Biocompatibility

Direct stimulation of the central nervous system entails unique safety concerns. The mechanisms of tissue damage resulting from the direct injection of current into brain parenchyma have been extensively studied.¹^–³ Charge transfer from an electrode to biologic tissue depends on two independent electrochemical mechanisms, as follows:

1. The first mechanism is a simple capacitive mechanism of current that flows when a relatively high dielectric boundary exists between electrode and tissue. When an alternate voltage is created across the interface, charges accumulate differentially on each side of the dielectric boundary, alternating in polarity as dictated by the stimulus. Charging and discharging on either side of the dielectric boundary induces current flow in the biologic medium without the direct transfer of the carriers of the charge between electrode and tissue.

2. A second mechanism is one without a dielectric boundary. Charge carriers transfer between electrode and tissue as a result of reduction-oxidation reactions. Reversible reactions are confined to the electrode-tissue interface. Irreversible reactions generate new chemical species, however, which migrate into the tissue and may cause damage.

Safety thresholds of neuroprosthetic stimulation depend on several factors. Yuen and colleagues ⁴ have shown that the extent of neural injury with contemporary electroprosthetic materials producing direct stimulation closely correlates with the charge density per phase. Charge density directly relates to stimulation intensity, stimulation duration, and the effective area of the electrode terminus. The effective area of an electroprosthesis can differ from its geometric area. Brummer and Turner⁵ measured the real surface area and suggested that surface roughness factors would range from 1.4 to 30.

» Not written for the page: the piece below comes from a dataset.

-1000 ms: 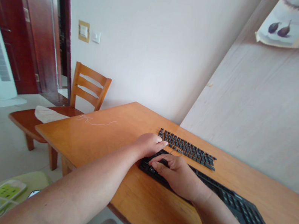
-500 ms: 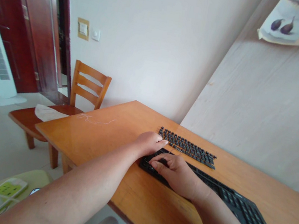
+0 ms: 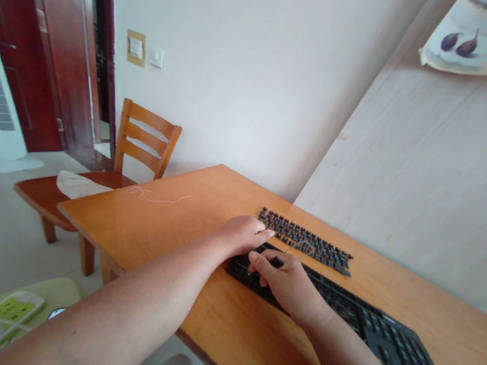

The threshold for damage to the cerebral cortex found by Agnew and associates ⁶ was 320 µA, with a corresponding charge density of 3200 µcoul/cm²/phase. Niparko and colleagues⁷ found that the threshold for tissue damage within the cochlear nucleus (with a penetrating electrode) was 150 µA, a current that corresponded with a charge density of 600 µcoul/cm²/phase. Stimulation at intensities of 150 µA and 200 µA (approximately 600 µcoul/cm²/phase and 800 µcoul/cm²/phase) produced significant tissue response at the site of the electrode terminus with neuronal loss, fiber necrosis, and reactive cells present. The injury threshold was found to exceed the threshold for functional activation, however, by a factor of at least five across all animals studied.

Differences between the damage thresholds determined across studies of central nervous system stimulators may relate to differences in implantation sites and variance in calculations that relate to effective versus geometric surface area. Differences also may be attributable to differences in microelectrode design (e.g., percentage of iridium) and fabrication that affect real charge densities at the electrode terminus for the same stimulation intensities.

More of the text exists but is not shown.